Les herbes aromatiques, une bénédiction de la nature
Lorsque le célèbre “Chrüter Oski“ s'est mis, il y a plus de 20 ans, à arpenter les prés et les forêts de l’Entlebuch pour y cueillir primevères, tussilages et autres plantes sauvages pour ses plats très particuliers, les habitants du coin l’ont davantage pris pour un “fou“ que pour un grand cuisinier. Un autre cuisinier de grande renommée, Stefan Wiesner, restaurateur à l’hôtel Rössli à Escholzmatt et appelé “sorcier de l’Entlebuch“, suscite les mêmes réserves. Non seulement il apprête des herbes insolites, mais il utilise du foin et des pierres du ruisseau voisin pour ses soupes. Les fougères, les mousses, tout ce qu’il peut trouver dans la nature au cours de ses balades peut se retrouver dans ses casseroles.

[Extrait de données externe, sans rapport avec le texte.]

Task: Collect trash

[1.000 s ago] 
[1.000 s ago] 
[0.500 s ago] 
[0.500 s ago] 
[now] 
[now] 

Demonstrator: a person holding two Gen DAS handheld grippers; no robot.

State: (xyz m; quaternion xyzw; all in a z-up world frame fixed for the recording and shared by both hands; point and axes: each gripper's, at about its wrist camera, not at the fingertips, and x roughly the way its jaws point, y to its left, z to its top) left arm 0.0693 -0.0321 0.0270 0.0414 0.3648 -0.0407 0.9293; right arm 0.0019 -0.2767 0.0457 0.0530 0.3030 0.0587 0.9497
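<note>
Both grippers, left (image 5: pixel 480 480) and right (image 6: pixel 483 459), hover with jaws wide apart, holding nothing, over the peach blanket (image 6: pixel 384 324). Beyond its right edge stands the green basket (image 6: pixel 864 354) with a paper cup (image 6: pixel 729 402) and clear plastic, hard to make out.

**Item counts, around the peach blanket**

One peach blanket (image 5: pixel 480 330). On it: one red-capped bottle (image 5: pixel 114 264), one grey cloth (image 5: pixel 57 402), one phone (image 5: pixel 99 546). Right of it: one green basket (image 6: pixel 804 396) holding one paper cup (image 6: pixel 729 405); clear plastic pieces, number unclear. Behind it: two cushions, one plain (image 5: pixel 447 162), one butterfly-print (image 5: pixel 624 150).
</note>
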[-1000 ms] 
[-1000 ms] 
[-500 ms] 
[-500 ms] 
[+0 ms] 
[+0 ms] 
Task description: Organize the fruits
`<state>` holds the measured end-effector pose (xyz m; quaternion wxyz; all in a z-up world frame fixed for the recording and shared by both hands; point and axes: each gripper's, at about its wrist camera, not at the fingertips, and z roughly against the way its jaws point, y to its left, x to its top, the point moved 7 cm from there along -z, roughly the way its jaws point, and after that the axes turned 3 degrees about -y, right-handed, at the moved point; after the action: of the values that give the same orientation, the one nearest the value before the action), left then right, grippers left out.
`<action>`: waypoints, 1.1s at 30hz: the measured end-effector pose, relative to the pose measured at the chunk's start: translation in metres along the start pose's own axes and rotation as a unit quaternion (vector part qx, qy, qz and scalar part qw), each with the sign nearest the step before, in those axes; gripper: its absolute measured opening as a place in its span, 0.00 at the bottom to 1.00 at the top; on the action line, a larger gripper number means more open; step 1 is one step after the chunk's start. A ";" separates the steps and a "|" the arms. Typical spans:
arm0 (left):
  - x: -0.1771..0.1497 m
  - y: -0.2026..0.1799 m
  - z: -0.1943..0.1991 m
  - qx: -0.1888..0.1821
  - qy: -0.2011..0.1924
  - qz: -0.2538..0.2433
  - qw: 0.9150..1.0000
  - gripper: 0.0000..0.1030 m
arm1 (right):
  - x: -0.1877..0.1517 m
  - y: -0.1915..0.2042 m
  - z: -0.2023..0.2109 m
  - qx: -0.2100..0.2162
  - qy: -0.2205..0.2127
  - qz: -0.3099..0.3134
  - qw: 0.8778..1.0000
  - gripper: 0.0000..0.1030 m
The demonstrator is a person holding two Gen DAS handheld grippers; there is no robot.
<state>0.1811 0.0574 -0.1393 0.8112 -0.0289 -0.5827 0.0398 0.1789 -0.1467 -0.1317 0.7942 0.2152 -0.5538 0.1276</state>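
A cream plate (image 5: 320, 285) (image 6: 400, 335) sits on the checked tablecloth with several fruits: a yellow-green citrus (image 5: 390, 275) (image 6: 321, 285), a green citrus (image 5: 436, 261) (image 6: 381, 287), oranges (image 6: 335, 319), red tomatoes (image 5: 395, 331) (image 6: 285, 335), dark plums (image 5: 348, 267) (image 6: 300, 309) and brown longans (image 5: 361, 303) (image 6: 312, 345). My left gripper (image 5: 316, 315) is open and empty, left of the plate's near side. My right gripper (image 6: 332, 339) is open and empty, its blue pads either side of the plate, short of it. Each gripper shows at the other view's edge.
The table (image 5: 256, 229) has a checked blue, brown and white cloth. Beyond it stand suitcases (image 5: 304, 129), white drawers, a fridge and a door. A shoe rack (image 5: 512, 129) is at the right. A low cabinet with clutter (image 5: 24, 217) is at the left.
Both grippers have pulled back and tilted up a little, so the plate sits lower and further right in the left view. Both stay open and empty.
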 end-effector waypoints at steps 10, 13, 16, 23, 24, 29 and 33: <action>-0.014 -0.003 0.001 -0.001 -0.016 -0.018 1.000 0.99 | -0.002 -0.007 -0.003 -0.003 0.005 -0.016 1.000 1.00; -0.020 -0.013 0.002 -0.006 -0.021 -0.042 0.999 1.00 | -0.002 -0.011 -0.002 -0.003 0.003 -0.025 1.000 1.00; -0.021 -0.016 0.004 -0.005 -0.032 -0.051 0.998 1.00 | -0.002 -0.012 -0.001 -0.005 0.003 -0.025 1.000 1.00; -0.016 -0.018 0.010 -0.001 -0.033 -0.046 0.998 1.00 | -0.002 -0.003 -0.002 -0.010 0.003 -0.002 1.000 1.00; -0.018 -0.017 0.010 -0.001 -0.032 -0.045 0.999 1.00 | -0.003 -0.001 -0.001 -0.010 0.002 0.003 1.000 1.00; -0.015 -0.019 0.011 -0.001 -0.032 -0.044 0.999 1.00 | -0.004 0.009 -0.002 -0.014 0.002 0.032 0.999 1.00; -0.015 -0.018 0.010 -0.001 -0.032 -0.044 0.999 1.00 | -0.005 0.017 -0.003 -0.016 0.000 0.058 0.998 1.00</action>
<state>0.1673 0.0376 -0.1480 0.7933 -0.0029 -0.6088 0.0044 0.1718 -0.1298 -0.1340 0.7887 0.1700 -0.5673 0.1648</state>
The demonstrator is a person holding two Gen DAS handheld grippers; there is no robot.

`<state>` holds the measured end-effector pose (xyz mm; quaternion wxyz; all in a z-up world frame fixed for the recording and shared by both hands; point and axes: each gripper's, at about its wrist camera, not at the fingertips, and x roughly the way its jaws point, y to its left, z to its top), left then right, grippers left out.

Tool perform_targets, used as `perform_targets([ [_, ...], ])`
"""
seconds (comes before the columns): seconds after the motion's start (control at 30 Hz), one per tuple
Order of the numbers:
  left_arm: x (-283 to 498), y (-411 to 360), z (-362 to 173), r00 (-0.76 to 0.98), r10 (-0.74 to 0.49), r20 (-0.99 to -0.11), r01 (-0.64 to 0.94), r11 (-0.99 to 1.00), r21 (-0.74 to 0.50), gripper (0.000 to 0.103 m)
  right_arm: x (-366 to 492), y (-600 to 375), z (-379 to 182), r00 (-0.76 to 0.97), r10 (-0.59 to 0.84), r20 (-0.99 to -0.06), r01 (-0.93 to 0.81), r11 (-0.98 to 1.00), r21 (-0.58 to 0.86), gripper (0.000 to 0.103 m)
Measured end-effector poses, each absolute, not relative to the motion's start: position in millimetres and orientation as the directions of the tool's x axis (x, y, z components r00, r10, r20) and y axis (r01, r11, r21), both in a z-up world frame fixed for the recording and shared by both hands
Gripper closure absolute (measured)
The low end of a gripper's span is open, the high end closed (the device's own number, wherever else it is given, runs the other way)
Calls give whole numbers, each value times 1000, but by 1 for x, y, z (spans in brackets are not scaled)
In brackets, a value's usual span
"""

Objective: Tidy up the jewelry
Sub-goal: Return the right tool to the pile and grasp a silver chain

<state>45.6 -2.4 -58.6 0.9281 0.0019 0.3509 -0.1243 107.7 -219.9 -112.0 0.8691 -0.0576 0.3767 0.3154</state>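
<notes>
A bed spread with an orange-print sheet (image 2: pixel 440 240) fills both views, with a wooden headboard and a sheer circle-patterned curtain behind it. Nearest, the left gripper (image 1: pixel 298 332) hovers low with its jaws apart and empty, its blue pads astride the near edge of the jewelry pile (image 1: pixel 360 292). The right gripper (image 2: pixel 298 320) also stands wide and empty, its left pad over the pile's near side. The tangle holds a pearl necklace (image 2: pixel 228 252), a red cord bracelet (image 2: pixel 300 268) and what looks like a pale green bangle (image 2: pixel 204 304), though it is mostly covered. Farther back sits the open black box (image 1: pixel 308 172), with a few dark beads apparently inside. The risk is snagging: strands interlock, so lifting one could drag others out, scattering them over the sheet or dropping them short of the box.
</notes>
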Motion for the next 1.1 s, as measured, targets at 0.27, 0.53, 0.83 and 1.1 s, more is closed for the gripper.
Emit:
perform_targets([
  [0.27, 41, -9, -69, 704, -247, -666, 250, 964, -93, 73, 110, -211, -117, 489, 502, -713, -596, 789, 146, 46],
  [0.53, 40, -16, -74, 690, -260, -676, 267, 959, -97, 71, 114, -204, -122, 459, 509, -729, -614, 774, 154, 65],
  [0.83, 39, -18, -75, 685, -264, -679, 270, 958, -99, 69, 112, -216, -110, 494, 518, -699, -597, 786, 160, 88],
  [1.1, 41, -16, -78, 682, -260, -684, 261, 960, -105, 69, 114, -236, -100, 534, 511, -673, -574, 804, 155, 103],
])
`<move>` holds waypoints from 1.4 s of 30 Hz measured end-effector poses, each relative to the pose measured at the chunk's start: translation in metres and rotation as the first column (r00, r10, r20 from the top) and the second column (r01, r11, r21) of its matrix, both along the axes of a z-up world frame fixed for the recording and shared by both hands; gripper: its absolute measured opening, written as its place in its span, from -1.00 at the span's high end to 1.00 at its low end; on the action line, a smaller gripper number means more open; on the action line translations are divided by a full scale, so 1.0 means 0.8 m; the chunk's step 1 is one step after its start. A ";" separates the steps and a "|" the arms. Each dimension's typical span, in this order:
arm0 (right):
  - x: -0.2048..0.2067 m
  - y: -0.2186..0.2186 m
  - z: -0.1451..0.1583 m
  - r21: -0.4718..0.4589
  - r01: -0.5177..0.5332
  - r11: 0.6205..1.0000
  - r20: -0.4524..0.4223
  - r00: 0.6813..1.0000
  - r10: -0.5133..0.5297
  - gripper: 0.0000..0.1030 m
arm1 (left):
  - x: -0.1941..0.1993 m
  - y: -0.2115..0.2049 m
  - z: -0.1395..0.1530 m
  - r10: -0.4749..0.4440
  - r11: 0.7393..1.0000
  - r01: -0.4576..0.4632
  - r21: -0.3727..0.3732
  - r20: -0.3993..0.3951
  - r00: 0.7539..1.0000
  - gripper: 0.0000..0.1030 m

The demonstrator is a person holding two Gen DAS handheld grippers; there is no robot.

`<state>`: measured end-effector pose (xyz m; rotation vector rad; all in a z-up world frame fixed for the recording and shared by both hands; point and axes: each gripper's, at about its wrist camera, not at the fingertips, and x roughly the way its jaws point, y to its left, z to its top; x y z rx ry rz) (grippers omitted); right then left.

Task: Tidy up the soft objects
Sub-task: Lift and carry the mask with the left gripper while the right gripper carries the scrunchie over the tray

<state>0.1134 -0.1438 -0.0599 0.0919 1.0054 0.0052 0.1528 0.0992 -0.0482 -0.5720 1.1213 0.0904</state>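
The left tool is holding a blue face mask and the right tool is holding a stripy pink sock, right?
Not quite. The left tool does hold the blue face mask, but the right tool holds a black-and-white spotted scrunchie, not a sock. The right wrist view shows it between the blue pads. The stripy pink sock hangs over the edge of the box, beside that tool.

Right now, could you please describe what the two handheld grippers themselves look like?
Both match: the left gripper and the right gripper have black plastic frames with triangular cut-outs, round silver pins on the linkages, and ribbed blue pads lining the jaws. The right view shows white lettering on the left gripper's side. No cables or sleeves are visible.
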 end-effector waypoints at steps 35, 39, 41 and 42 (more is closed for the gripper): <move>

La culture d’herbes aromatiques est une tradition dans le canton de Lucerne, elle constitue même un revenu annexe important pour certaines familles paysannes. Actuellement, la majeure partie des herbes aromatiques cultivées est livrée à l’industrie. A terme, la création de produits à forte valeur ajoutée à base d'herbes aromatiques va s'accroître dans la région. En particulier dans l'Entlebuch, avec sa réserve de biosphère, l’Unesco est un partenaire important pour faire avancer les projets.
Les premières idées sont mises en place : Outre des cours et des excursions, on peut acheter les pâtes Fidirulla à l’ail des ours ou aux orties. Mme "Chrütlimacher“ propose tout un assortiment d'huiles de massage et de crèmes pour des soins relaxants et beauté. Dans la vente directe surtout, les producteurs trouvent toujours de nouvelles idées permettant d'utiliser et de combiner judicieusement les herbes aromatiques.
Les pionniers de la gastronomie ne sont pas les seuls à avoir reconnu que les herbes aromatiques devraient être davantage qu'une simple “décoration“ dans notre alimentation, les paysannes lucernoises aussi cuisinent volontiers avec des fines herbes.